Shelli’s 4 Golden Rules of Marketing

In Marketing by Shelli Bischoff

This post is the second in a three-part series exploring marketing and social marketing for public health professionals. Click here to read part one: Social Marketing: A Fundamental Public Health Practice.

There is much for public health professionals to learn from the current marketing and social marketing literature and practices. Even Melinda Gates of the Bill and Melinda Gates Foundation looks to Coca-Cola’s distribution and marketing approach to inform strategies to distribute condoms and vaccines to remote African villages.

I like to say that marketing is simply “taking all the good stuff you do and care about and getting others to care about it, too!” Just think about all the good stuff you and your colleagues do every day!  As you ponder how marketing principles can help you reach new markets and get others to care about your work as much as you do, consider these basic rules.

Rule 1: Just because you build it, doesn’t mean they will come

You actually have to market. In public health, just because a behavior is healthy and supported by the evidence base does not mean that people will adopt it. Social marketing reminds us that we have to understand the audience and design behavior change strategies that best fit that audience. And more importantly, remember the market is not you. Don’t apply your values, attitudes, and behaviors to your audience.

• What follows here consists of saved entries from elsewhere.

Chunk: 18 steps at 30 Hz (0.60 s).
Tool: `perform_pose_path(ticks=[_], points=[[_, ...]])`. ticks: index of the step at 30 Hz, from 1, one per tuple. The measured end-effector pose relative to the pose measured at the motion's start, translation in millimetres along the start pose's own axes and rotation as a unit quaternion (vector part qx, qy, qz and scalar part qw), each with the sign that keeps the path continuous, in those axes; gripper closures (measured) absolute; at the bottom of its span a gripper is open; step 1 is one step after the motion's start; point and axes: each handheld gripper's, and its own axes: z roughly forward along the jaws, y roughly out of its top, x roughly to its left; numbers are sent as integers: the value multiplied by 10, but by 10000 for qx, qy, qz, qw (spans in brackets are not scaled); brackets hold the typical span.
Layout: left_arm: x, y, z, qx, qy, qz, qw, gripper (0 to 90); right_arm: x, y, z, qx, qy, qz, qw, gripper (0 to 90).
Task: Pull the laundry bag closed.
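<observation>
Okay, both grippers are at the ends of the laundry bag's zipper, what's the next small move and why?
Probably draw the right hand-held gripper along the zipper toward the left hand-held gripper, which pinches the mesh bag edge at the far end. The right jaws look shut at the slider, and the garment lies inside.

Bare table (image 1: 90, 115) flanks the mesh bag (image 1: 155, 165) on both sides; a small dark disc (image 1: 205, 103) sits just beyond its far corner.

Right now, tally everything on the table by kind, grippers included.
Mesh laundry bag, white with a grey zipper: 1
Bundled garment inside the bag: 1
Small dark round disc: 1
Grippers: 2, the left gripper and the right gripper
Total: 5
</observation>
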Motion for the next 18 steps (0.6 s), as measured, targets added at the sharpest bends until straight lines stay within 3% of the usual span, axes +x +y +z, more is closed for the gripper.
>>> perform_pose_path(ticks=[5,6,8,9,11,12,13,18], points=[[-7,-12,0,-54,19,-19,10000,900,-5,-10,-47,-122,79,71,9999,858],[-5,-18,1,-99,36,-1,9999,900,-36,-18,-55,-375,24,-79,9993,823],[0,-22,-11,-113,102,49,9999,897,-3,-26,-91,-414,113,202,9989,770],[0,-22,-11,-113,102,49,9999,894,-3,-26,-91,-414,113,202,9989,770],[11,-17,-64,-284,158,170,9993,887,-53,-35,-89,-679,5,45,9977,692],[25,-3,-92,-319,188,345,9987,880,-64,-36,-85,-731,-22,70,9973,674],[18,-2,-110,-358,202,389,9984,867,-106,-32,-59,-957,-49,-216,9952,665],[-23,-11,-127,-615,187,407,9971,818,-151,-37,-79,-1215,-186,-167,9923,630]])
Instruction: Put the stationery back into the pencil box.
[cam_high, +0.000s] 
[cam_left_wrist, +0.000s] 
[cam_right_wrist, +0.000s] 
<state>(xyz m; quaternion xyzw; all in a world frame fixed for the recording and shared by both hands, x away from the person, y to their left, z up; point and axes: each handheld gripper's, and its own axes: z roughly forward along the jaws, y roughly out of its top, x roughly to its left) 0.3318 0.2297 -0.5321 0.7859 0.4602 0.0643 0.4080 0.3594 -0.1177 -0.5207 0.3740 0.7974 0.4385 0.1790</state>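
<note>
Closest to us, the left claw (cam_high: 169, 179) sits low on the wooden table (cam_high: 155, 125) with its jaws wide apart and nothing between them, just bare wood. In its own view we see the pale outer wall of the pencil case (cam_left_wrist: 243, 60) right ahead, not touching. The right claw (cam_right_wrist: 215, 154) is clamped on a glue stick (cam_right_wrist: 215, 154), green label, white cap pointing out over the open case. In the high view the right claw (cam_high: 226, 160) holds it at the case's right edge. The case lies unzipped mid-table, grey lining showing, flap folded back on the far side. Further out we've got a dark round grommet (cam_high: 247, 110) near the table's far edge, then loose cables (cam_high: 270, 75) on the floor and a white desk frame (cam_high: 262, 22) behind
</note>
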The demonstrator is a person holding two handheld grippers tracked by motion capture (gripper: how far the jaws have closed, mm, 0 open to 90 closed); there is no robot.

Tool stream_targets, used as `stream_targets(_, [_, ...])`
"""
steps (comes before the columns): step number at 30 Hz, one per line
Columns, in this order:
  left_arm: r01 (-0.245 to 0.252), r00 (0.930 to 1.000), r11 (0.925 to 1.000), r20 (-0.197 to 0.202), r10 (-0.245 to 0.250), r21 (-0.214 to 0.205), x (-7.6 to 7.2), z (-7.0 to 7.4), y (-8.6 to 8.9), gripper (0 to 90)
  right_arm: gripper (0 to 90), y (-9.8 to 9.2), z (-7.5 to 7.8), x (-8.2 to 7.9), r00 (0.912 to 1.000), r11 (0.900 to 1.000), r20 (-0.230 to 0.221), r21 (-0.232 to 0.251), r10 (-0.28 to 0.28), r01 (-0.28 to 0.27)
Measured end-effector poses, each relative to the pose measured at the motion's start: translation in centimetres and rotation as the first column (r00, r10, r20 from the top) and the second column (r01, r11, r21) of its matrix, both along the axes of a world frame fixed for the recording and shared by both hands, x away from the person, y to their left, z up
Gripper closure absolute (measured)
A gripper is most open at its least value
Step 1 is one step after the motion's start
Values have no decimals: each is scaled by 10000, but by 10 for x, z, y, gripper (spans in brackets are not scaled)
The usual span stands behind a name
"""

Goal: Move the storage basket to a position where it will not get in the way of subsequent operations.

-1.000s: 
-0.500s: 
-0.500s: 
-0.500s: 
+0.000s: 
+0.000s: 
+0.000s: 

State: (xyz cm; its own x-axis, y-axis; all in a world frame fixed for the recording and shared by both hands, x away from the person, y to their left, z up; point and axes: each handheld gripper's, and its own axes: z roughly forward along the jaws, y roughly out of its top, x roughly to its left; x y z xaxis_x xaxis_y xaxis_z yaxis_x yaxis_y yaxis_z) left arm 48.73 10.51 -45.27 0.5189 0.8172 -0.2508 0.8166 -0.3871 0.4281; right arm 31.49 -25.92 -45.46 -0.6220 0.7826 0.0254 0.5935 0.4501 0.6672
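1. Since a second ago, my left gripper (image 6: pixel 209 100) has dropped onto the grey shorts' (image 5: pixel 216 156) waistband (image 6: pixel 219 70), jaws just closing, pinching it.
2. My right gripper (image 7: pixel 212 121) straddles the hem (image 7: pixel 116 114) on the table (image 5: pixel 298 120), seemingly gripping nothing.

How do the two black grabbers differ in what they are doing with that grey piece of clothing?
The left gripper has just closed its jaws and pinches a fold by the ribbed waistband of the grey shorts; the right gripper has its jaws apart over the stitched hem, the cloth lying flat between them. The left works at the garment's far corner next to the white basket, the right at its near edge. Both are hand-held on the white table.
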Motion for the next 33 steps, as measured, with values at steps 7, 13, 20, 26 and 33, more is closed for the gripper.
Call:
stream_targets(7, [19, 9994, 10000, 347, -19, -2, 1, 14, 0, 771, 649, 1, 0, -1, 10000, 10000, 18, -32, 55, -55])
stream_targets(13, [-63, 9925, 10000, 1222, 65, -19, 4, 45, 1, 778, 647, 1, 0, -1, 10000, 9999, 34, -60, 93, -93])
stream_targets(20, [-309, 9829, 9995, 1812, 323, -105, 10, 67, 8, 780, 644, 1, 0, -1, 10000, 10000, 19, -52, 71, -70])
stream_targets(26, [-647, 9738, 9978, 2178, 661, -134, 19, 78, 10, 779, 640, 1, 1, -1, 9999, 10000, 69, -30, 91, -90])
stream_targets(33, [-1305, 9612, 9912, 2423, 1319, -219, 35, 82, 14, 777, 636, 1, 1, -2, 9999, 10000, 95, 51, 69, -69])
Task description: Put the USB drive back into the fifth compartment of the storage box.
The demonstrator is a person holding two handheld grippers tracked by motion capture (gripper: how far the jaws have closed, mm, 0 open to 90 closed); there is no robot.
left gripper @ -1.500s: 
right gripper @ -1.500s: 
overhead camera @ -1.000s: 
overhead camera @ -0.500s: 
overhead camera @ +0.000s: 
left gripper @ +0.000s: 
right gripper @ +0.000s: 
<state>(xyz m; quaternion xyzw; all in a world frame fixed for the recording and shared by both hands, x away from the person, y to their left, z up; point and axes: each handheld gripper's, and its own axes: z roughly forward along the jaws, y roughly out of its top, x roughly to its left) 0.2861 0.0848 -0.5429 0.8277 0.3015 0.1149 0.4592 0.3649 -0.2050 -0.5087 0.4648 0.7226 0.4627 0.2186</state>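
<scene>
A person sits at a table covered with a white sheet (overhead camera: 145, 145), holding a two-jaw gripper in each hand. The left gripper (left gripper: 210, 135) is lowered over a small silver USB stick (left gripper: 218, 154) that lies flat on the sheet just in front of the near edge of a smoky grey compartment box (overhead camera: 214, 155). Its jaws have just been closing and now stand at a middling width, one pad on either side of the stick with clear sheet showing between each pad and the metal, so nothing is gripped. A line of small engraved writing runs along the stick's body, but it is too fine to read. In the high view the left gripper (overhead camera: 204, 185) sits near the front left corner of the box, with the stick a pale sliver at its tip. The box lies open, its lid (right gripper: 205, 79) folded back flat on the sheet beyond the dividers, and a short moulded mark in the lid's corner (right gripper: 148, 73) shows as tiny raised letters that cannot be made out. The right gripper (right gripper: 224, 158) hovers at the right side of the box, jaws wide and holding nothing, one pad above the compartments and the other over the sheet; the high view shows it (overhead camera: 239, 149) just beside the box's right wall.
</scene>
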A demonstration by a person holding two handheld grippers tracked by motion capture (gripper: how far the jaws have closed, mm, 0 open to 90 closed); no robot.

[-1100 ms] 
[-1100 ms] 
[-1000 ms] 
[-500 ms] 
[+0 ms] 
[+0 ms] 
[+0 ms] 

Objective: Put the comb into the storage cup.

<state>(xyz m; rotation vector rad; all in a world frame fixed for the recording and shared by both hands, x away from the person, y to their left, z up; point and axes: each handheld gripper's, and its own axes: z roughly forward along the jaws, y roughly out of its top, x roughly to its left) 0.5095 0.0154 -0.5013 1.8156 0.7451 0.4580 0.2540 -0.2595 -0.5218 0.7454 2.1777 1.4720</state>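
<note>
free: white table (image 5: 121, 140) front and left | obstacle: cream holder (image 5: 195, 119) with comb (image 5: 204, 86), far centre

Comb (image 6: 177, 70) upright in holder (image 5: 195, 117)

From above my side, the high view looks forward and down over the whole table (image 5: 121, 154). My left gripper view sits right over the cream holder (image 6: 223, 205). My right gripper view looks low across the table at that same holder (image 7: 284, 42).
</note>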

Rule 2: Awareness is the first stage on the continuum to action

In their 1999 book Fostering Sustainable Behavior, An Introduction to Community-Based Social Marketing, authors Doug McKenzie-Mohr and William Smith outline the continuum from awareness to action (awareness –> interest –> desire –> action) and provide tools to move people along the continuum. They demonstrate that getting commitment, using prompts, and changing social norms help people make lasting behavior changes. They list simple, low cost ways to increase program success.

Rule 3: Everyone is not your market

Yes, that holds true for public health, too! As long as you have limited resources and need to get specific outcomes, you must focus your efforts. This is particularly important for public health, where trying to be all things to all people means being nothing to no one. The concept of target marketing – focusing on the segment of the population that is most important (to your cause or issue) or most likely to take action on your behalf – is essential to any public health program.

Note that target marketing is not exclusive. It does not turn people away if they are not in your target market. Target marketing just says that you want to apply limited resources to get outcomes.

Rule 4: The right strategy depends on the audience

The most important questions you can ask are, “Who is our audience and what would work for them?” Marketing is 80 % analysis and 20% strategy. Once you know everything about the audience, the strategy is easy (and there is a right answer to the strategy question; it is not a matter of public input or opinion). Marketing strategies must be relevant and resonate with the audience. Is social media important? Is working through churches useful? Should we partner with the schools? It depends. What will work for your audience? Even evidence based practices need to be adapted to prevailing cultures.